Required action: Give back the records below exactly, omitting the pictures.

Material for the task:
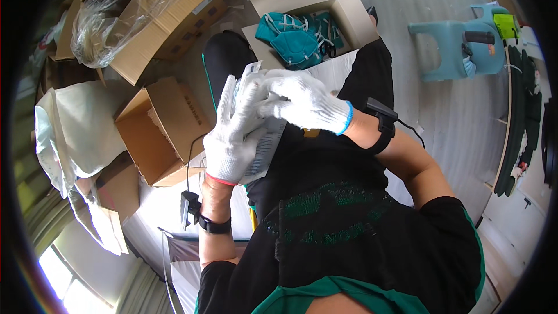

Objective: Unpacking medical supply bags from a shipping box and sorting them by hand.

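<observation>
White knit gloves cover both my hands, which meet over my lap at a pale printed packet (268, 146). My left hand (233, 139), with a red cuff, holds it from the left, a couple of fingers stretched along it. From the right, my right hand (305, 100), with a blue cuff, has its fingers bent in a pinch at the packet's upper part. The gloves hide most of the packet and the exact fingertip contact. Just beyond my hands, an open carton (356, 20) holds several teal face masks (296, 46) with white straps and black-handled scissors (329, 50).
Left of me are an open brown box (152, 139), a larger carton (174, 9) with clear plastic film (96, 35), and a white sack (87, 122). A light-blue stool (447, 52) stands at far right, near dark clothing-like items (520, 122) along the wall.
</observation>
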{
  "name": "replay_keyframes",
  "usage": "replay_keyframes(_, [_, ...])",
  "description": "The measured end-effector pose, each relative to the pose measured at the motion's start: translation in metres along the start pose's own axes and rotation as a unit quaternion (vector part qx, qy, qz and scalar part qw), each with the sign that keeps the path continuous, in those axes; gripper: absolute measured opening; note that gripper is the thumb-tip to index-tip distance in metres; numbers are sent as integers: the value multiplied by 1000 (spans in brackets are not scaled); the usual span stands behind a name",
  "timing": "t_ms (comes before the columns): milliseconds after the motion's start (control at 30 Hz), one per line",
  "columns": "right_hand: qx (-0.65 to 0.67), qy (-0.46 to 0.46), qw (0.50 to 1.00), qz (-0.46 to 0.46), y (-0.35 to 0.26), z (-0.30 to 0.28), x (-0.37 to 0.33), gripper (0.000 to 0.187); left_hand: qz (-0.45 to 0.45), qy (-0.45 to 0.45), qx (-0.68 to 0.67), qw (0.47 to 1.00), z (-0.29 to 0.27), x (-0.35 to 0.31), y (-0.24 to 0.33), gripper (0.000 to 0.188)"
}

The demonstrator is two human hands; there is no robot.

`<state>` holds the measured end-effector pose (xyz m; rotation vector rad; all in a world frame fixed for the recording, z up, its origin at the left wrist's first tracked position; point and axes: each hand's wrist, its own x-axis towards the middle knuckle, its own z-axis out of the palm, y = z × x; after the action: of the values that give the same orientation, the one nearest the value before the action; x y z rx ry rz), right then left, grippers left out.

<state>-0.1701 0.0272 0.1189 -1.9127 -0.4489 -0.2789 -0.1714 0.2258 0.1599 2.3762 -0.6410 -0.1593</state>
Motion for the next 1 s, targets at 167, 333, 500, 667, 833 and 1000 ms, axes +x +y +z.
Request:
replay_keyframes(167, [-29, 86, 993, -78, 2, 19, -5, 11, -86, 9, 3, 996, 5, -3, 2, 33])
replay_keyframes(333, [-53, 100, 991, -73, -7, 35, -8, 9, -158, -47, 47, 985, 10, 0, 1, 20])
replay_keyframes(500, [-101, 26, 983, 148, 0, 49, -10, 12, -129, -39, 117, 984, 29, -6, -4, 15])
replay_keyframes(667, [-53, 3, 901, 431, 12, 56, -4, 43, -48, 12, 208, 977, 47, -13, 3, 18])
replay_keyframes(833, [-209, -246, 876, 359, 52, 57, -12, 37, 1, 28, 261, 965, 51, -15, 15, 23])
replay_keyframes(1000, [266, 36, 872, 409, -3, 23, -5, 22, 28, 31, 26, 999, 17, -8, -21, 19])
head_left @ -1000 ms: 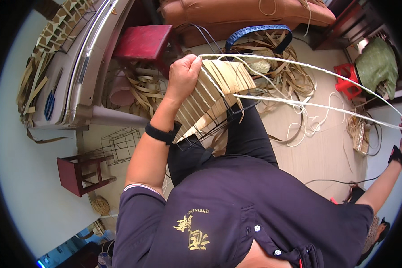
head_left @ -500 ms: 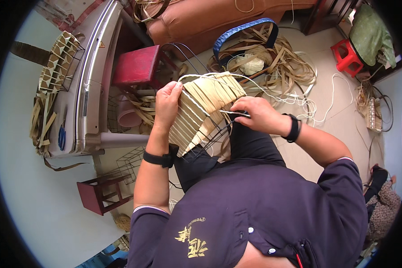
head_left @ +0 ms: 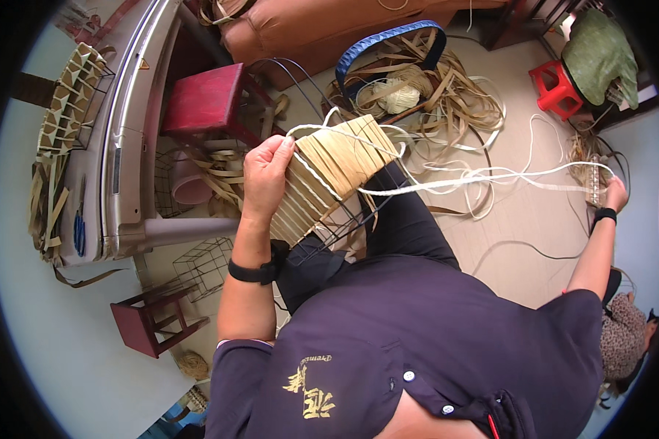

Problem solution:
Objective: Unpacking medical supply bags from a shipping box and sorting them by hand.

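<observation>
White knit gloves cover both my hands, which meet over my lap at a pale printed packet (268, 146). My left hand (233, 139), with a red cuff, holds it from the left, a couple of fingers stretched along it. From the right, my right hand (305, 100), with a blue cuff, has its fingers bent in a pinch at the packet's upper part. The gloves hide most of the packet and the exact fingertip contact. Just beyond my hands, an open carton (356, 20) holds several teal face masks (296, 46) with white straps and black-handled scissors (329, 50).
Left of me are an open brown box (152, 139), a larger carton (174, 9) with clear plastic film (96, 35), and a white sack (87, 122). A light-blue stool (447, 52) stands at far right, near dark clothing-like items (520, 122) along the wall.
</observation>
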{
  "name": "replay_keyframes",
  "usage": "replay_keyframes(_, [_, ...])",
  "description": "The measured end-effector pose, each relative to the pose measured at the motion's start: translation in metres along the start pose's own axes and rotation as a unit quaternion (vector part qx, qy, qz and scalar part qw), each with the sign that keeps the path continuous, in those axes; gripper: absolute measured opening; note that gripper is the thumb-tip to index-tip distance in metres; numbers are sent as integers: the value multiplied by 1000 (spans in brackets are not scaled); the usual span stands behind a name",
  "timing": "t_ms (comes before the columns): milliseconds after the motion's start (control at 30 Hz), one per line",
  "columns": "right_hand: qx (-0.65 to 0.67), qy (-0.46 to 0.46), qw (0.50 to 1.00), qz (-0.46 to 0.46), y (-0.35 to 0.26), z (-0.30 to 0.28), x (-0.37 to 0.33), gripper (0.000 to 0.187); left_hand: qz (-0.45 to 0.45), qy (-0.45 to 0.45), qx (-0.68 to 0.67), qw (0.47 to 1.00), z (-0.29 to 0.27), x (-0.35 to 0.31), y (-0.24 to 0.33), gripper (0.000 to 0.188)"
}

The demonstrator is two human hands; there is no robot.

`<state>` holds the measured end-effector pose (xyz m; rotation vector rad; all in a world frame fixed for the recording, z up, its origin at the left wrist's first tracked position; point and axes: each hand's wrist, its own x-axis towards the middle knuckle, its own z-axis out of the palm, y = z × x; after the action: of the values that give the same orientation, the one nearest the value before the action; x y z rx ry rz), right then left, grippers left out.

<state>-0.1701 0.0272 0.1189 -1.9127 -0.4489 -0.2789 -0.1714 0.2258 0.1599 2.3762 -0.6410 -0.1593</state>
Motion for the next 1 s, targets at 167, 333, 500, 667, 833 and 1000 ms, axes +x +y +z.
Request:
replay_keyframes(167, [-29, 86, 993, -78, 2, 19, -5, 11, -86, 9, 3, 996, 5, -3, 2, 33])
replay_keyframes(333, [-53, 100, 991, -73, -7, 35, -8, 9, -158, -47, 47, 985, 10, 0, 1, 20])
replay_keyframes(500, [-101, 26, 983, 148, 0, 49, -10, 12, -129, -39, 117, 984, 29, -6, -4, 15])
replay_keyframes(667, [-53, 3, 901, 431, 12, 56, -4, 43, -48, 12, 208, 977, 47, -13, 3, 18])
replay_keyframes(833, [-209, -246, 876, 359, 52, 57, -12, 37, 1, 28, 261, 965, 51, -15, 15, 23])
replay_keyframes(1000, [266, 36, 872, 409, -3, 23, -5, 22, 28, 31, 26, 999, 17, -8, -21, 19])
head_left @ -1000 ms: 
head_left @ -500 ms: 
head_left @ +0 ms: 

The answer to this exercise has been written out completely.